* Brief
Go through the listing below and gather every line with the word "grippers".

**** Dataset content ****

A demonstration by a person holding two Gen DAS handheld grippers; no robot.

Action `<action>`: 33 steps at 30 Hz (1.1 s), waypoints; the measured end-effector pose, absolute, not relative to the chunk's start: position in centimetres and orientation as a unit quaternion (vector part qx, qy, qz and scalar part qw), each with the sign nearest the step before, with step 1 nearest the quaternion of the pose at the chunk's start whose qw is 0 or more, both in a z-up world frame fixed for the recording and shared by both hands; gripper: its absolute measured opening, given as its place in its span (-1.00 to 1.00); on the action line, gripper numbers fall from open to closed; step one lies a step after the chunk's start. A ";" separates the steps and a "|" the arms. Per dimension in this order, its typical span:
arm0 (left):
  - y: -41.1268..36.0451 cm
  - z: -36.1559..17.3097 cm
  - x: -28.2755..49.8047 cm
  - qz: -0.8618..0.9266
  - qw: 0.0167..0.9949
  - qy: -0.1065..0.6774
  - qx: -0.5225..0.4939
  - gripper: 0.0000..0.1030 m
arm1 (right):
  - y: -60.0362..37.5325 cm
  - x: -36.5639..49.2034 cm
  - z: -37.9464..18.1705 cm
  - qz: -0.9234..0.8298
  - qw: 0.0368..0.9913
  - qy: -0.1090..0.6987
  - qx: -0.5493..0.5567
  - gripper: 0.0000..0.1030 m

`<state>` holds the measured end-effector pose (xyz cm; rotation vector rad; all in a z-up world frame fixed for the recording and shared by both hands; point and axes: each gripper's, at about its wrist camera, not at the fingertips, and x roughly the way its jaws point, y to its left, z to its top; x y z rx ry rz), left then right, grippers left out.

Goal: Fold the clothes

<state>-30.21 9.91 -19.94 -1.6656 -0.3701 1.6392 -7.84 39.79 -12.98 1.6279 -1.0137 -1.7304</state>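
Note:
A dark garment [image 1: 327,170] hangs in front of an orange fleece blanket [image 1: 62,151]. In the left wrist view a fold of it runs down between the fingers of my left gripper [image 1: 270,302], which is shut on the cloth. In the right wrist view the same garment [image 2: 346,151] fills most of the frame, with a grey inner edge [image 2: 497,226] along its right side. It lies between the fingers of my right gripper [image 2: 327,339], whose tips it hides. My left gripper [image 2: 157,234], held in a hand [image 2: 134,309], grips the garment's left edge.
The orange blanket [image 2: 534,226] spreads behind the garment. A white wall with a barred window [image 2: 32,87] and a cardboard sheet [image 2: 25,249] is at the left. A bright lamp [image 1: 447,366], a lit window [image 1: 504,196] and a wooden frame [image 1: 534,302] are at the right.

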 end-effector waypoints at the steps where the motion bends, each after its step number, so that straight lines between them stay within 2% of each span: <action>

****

* Response
A demonstration by a person holding two Gen DAS handheld grippers; no robot.
`<state>` holds the measured end-effector pose (xyz cm; rotation vector rad; all in a z-up world frame fixed for the recording and shared by both hands; point and axes: each gripper's, at about its wrist camera, not at the fingertips, and x roughly the way its jaws point, y to its left, z to its top; x y z rx ry rz), left then right, grippers left out.

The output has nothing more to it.